Actively Exploited Zero-Day Bug in Cisco IOS XE Gives Attackers Total Admin Access to Affected Devices

Image source: Shutterstock

Cisco recommends that customers immediately disable HTTPS Server feature on all Internet-facing devices running the operating system till a fix or other workaround becomes available.

An unknown threat actor is actively exploiting a zero-day vulnerability in the web user interface of Cisco’s IOS XE operating system to drop an implant for arbitrary code execution on affected systems.

Maximum Severity Bug

The vulnerability, identified as CVE-2023-20198, is present in the web IOS XE’s web user interface. It has a maximum severity rating of 10.0 on the CVSS scale.

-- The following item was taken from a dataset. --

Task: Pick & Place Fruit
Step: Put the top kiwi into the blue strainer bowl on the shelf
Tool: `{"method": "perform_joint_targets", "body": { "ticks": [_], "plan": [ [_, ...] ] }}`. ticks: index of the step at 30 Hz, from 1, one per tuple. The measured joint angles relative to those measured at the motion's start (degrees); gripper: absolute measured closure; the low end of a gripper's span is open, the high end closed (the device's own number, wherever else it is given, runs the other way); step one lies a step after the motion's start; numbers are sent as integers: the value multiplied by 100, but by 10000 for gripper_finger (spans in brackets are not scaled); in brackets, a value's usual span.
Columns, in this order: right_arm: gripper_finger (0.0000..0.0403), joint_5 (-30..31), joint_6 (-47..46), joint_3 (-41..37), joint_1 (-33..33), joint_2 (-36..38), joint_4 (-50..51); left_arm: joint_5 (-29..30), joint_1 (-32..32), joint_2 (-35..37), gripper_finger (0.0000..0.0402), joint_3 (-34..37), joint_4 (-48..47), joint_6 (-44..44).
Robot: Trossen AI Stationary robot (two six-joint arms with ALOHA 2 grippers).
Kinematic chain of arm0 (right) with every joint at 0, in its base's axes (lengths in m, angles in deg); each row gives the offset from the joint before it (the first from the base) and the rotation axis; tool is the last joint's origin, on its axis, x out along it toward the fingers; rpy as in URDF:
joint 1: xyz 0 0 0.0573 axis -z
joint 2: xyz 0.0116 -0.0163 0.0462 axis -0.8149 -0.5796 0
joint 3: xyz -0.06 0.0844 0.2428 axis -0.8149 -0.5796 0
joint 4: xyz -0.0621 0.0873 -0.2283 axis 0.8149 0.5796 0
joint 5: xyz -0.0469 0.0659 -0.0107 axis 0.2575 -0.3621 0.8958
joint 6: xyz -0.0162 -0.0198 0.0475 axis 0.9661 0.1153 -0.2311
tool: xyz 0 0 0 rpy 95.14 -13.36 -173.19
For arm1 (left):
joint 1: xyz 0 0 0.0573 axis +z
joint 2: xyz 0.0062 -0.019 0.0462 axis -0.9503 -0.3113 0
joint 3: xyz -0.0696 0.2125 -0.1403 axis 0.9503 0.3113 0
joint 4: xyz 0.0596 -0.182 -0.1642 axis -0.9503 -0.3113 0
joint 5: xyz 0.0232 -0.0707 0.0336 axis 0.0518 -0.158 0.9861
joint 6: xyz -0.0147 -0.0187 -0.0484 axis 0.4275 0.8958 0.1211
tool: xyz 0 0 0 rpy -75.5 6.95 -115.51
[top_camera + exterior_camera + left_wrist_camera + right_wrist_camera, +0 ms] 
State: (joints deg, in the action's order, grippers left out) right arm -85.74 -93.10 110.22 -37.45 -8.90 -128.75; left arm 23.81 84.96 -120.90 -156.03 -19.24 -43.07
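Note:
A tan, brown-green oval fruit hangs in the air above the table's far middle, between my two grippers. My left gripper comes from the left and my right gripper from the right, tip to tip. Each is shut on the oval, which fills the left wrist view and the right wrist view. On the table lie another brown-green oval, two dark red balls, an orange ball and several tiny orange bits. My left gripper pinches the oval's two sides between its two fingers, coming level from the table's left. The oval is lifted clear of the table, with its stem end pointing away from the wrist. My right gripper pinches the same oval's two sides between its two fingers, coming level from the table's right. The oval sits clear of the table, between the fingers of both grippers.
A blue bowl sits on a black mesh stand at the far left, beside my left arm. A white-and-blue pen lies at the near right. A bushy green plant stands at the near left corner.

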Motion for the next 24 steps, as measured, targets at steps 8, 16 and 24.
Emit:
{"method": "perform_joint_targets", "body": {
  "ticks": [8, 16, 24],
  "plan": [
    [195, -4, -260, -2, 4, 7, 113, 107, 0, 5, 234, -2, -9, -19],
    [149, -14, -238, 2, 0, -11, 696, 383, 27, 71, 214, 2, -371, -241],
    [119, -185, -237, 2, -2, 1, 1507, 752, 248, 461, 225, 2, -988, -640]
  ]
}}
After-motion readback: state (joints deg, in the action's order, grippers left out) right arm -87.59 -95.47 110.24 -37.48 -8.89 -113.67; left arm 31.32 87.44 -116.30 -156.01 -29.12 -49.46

It enables privilege escalation and gives attackers a way to take complete administrator level control on affected systems.

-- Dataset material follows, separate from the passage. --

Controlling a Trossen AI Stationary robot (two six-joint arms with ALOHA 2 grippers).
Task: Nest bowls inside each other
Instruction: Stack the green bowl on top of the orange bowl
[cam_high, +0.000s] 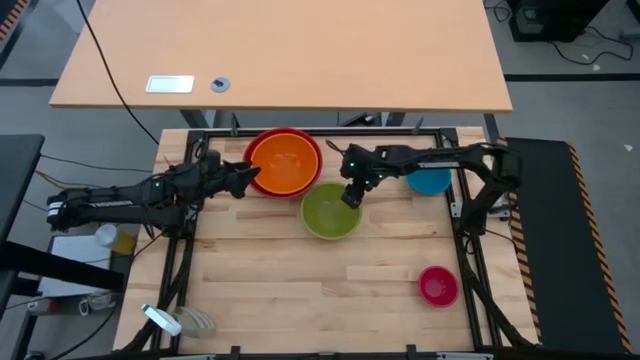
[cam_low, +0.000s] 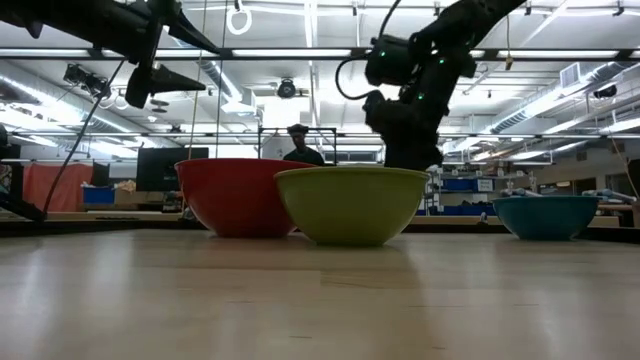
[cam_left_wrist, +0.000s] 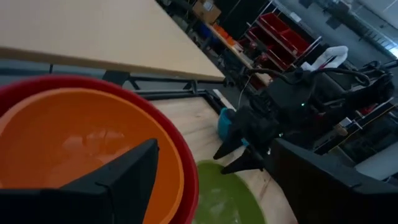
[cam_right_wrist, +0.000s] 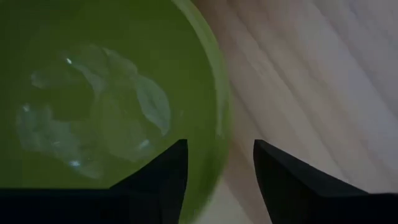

“Successful exploitation of this vulnerability allows an attacker to create an account on the affected device with privilege level 15 access, effectively granting them full control of the compromised device and allowing possible subsequent unauthorized activity,” Cisco said.

A patch for the flaw is not available yet, and neither are any workarounds, so the only way to protect against it at the moment is to disable the HTTPS Server feature in Internet-facing IOS XE devices. “This is a critical vulnerability, and we strongly recommend affected entities immediately implement the steps outlined in Cisco’s PSIRT advisory,” the company said.

Attack Chain Includes Previously Patched Bug

Cisco researchers discovered the flaw on September 28 while investigating unusual activity on a customer device. In that incident, the attacker exploited CVE-2023-20198 to set up a local user account on the vulnerable system under the name “ciso_tac_admin” but appeared to take no further steps after that.

On October 12, Cisco researchers observed a fresh cluster of malicious activity targeting CVE-2023-20198. In these attacks, the threat actor once again used the vulnerability to create an unauthorized user account on affected systems, this time under the username “cisco-support”. The attacker then leveraged a second, already patched command injection bug from March 2021, identified as CVE-2021-1435. to drop a 29-line implant coded in the Lua programing language. The implant facilitated execution of arbitrary code on the system.

Cisco’s analysis showed the threat actor was able to deliver the implant even on systems fully patched against CVE-2021-1435. Cisco said its researchers have not yet been able to determine what mechanism the threat actor use to bypass the company’s patch for CVE-2021-1435.

The implant becomes activity only if the web server is restarted. It is also not persistent meaning organizations can get rid of it via a device restart. But the unauthorized local accounts that an actor can create via CVE-2023-20198 can persist through device reboots.

Same Threat Actor

“We assess that these clusters were likely created by the same actor,” Cisco said. Both clusters appeared close together, with the October activity appearing to build off the September activity.” The vendor surmised that the first attack was about the attacker testing the malicious code and the second cluster was more about the threat actor expanding operations to establish persistent access.

Cisco recommends that organizations check for unexplained or newly created user accounts on their IOS XE devices because that could indicate malicious activity tied to the vulnerability.

The company has also provided a command that organizations can use to verify if the implant is present on their devices:

curl -k -X POST “https[:]//DEVICEIP/webui/logoutconfirm.html?logon_hash=1” 

“DEVICEIP” is a placeholder for the IP address of the device to check, Cisco said.